Rest yourself in a comfortable position. Close your eyes and relax your eyes. If you prefer to open eyes, rest you gaze in front of you gently. Choose a spot between your nostrils and your upper lip as your breathing awareness spot. Take a few deep breaths and feel the sensation of the breathing across the breathing awareness spot. Then let the breathing unfolds naturally. If you are distracted by any other sensations, thoughts or feelings, tell yourself it is alright. Do not judge yourself. Simply let it go. Let any other sensations, thoughts or feeling be as they are.
Bring your focus again and again to the breathing sensation at your breathing awareness spot. When you end the session, open your eyes slowly. Rest with the calmness for a while. Then bring the calmness into your daily life. Sometimes you may even start your session with a few short phrases to prime your mind before you start your meditation.

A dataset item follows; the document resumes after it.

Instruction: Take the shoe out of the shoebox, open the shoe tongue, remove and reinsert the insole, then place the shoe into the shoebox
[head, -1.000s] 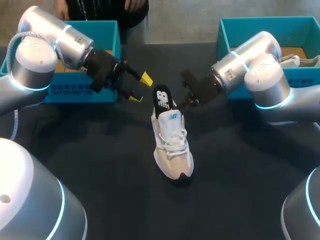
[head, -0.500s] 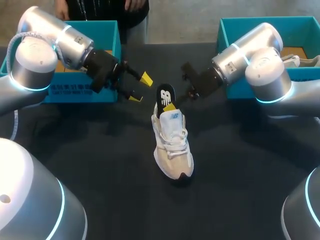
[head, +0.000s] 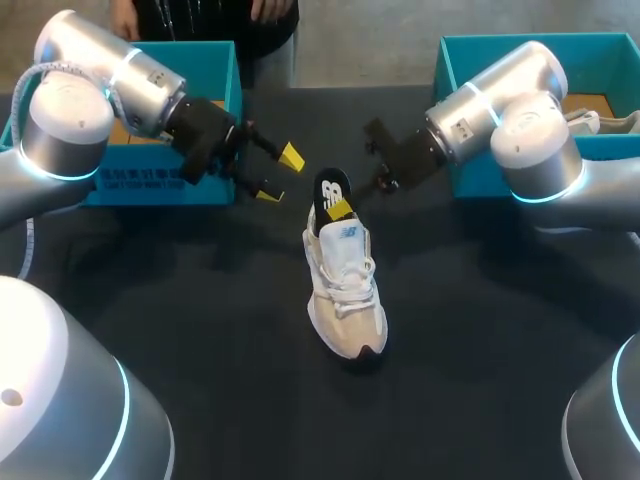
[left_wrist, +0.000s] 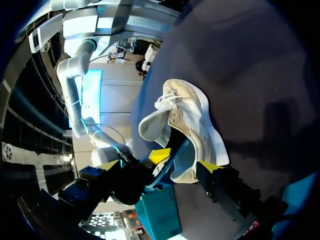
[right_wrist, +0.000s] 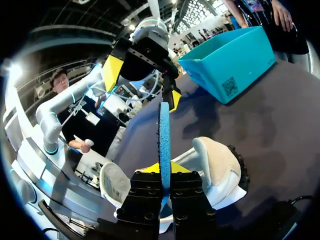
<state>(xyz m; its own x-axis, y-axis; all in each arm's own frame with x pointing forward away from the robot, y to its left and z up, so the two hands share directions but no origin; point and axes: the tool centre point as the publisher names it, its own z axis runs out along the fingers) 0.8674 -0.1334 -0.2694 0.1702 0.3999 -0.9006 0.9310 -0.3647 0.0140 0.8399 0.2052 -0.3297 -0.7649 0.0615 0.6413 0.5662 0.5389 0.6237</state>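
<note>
My left fingers (head: 292, 157) and right fingers (right_wrist: 145, 169) are black with bright yellow tips. My left arm (head: 90, 75) and right arm (head: 520, 100) are silver, ringed in glowing cyan. The shoe (head: 345, 290) is white and cream with beige panels, and its sole is black at the toe. The insole (head: 330, 190) is black on top with a white logo, and blue underneath. The near shoebox (head: 215, 60) and far shoebox (head: 470, 50) are teal. The counter (head: 480, 330) is dark charcoal.
</note>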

Breathing in, I see my breathing.
Breathing out, I smile to my breath.
Breathing in, I come back to the present moment.
Breathing out, how wonderful it is to be alive.
Mindful breathing is a wonderful stepping stone in developing mindfulness. Once we are familiar with bringing our mind back to the present moment with breathing, we can then continue our awareness in other types of mini-mindfulness meditation.